Consider a closed system (no inputs, no outputs) that evolves over time (see Figure 1 for an illustration). Within the system is an entity with inputs and outputs, called agent, that also changes over time. External to the system is an observer whose purpose is to assess the performance of the agent. If performance keeps increasing, we call this system-observer pair an improvement process. The dynamics of this process are driven by both the agent and its surrounding system, but setting clear agent boundaries is required to make evaluation well-defined: in fact an agent is what can be unambiguously evaluated. Similarly, for separation of concerns, the observer is deliberately located outside of the system: As the system is closed, the observer's assessment cannot feed back into the system.

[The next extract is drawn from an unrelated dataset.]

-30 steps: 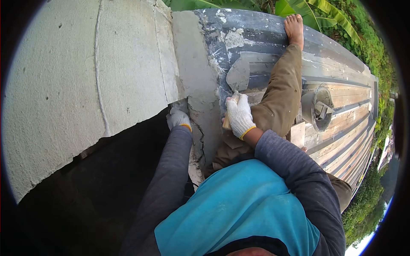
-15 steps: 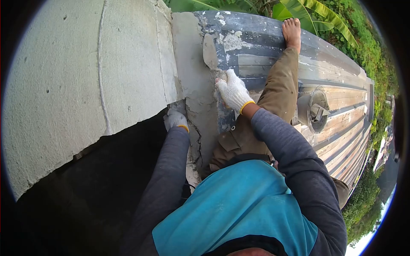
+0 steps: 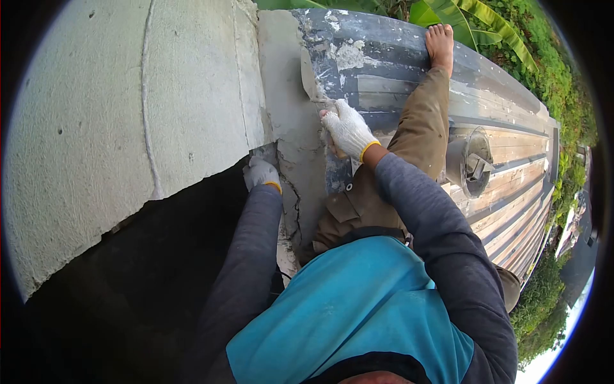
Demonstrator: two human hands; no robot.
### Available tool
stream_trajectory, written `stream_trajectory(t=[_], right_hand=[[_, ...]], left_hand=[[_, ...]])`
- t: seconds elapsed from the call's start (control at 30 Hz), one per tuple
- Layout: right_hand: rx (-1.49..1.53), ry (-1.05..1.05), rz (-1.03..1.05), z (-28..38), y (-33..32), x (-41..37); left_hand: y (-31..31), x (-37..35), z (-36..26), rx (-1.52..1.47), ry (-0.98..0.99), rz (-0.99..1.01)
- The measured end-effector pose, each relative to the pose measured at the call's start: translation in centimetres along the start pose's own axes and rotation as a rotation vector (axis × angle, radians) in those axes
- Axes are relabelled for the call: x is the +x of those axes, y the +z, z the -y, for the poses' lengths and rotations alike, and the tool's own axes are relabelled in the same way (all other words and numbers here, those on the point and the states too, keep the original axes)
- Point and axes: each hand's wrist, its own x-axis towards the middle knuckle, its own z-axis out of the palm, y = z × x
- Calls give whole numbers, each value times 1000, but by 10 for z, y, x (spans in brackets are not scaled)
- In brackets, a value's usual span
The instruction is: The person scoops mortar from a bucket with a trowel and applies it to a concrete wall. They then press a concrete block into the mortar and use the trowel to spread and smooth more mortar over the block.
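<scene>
My right hand (image 3: 348,131), in a white knit glove with a yellow cuff, is closed round the handle of a pointing trowel (image 3: 308,73). The trowel's blade points away from me and lies against the strip of grey mortar (image 3: 281,77), tilted more edge-on to my view. My left hand (image 3: 261,173), also gloved, is at the broken lower edge of the concrete wall (image 3: 198,102), beside the mortar. Its fingers are curled, and what they grip is hidden.
A dark opening (image 3: 147,269) lies below the wall at left. A crack (image 3: 296,205) runs through the mortar near me. At right, a mortar-stained bucket (image 3: 470,163) stands on the ribbed metal roof (image 3: 511,153). My bare foot (image 3: 439,45) rests near the roof's far edge, with plants beyond.
The trowel blade has turned and slid slightly left along the mortar, showing narrower now. My left hand has shifted a little; its fingers look more curled.
</scene>
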Motion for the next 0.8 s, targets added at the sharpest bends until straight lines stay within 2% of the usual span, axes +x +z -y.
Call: stream_trajectory(t=[0.03,0.1,0.13,0.17,0.2,0.23,0.27,0.3,0.33,0.37,0.4,0.47,0.53,0.6,0.63,0.7,0.73,0.8], right_hand=[[30,3,-20,-1,2,3],[75,16,-31,-5,9,5],[-11,-111,-101,7,3,-4],[-14,-111,-91,16,-3,-5],[63,57,31,23,-11,-4],[145,228,145,26,-16,-3],[362,351,186,8,-9,7],[366,344,173,11,-9,10],[259,230,91,13,-6,10],[154,127,23,12,0,4],[150,134,32,11,0,0],[48,-99,-39,13,-7,-1],[16,-44,-38,12,-6,0],[-71,66,-7,12,-4,6],[-74,73,10,10,-2,2],[54,5,3,10,-5,0],[57,3,-5,10,-8,1],[39,208,108,11,-17,10]], left_hand=[[6,11,6,-1,12,1],[25,32,36,123,219,64],[17,21,30,127,205,67],[9,13,19,82,119,54],[3,7,7,34,43,40],[2,8,10,34,51,40],[2,9,15,213,189,52],[4,12,13,389,329,60],[9,16,12,386,324,61],[11,19,17,294,240,51],[13,19,20,196,161,39],[16,19,19,159,112,20],[14,18,17,129,81,1],[13,13,19,301,314,2],[12,12,24,309,297,6],[13,16,17,111,87,10],[11,15,18,110,95,9],[10,13,13,173,177,50]])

Hence, the agent's learning feedback must come from system-internal proxies such as losses, reward functions, preference data, or critics.

The simplest type of performance metric is a scalar score that can be measured in finite time, that is, on (an aggregation of) episodic tasks. Mechanistically, the observer can measure performance in two ways, by passively observing the agent’s behaviour within the system (if all pertinent tasks occur naturally), or by copy-and-probe evaluations where it confronts a cloned copy of the agent with interactive tasks of its choosing.



Without loss of generality, the elements within an agent can be partitioned into three types: Fixed elements are unaffected by learning, such as its substrate or unmodifiable code. Transient elements do not carry over between episodes, or across to evaluation (e.g., activations, the state of a random number generator). And finally learned elements (e.g., weights, parameters, knowledge) change based on a feedback signal, and their evolution maps to performance differences (Lu et al., 2023).

We can distinguish improvement processes by their implied lifetime; some are open-ended and keep improving without limit (Hughes et al., 2024), while others converge onto their asymptotic performance after some finite time.1

2 Three Necessary Conditions For Self-Improvement

Self-improvement is an improvement process as defined above, but with the additional criterion that the agent's own outputs (actions) influence its future learning. In other words, systems in which agents shape (some of) their own experience stream, potentially enabling unbounded improvement in a closed system. This setting may look familiar to readers from the reinforcement learning community (RL; Sutton, 2018): RL agents' behaviour changes the data distribution it learns on, which in turn affects its behaviour policy, and so on. Another prototypical instance of a self-improvement process is self-play, where the system (often a symmetric game) slots the agent into the roles of both player and opponent, to generate an unlimited experience stream annotated with feedback (who won?) that provides direction for ever-increasing skill-learning.

From its connection to RL, we can derive necessary conditions for self-improvement to work, and help clarify some assumptions about the system. The first two conditions, feedback and coverage, are about feasibility in principle, the third (scale) is about practice.

2.1 Feedback

Feedback is what gives direction to learning; without it, the process is merely one of self modification. In a closed system where the true purpose resides in the external observer, but can not be accessed directly, feedback can only come from a proxy. This creates the fundamental challenge for system-internal feedback is be aligned with the observer, and remain aligned throughout the process. It places a significant burden on the system at set-up time, with the most common pitfall being a poorly designed critic or reward function that becomes exploitable over time, resulting in a process that deviates from the observer's intent. RL's famed capability for self-correction is not applicable here: what can self-correct is behaviour given feedback, but not feedback itself. Additionally, ideal feedback should be efficient, i.e., contain enough information (not too sparse, not too noisy, not too delayed) for learning to be feasible within the time horizon of the system.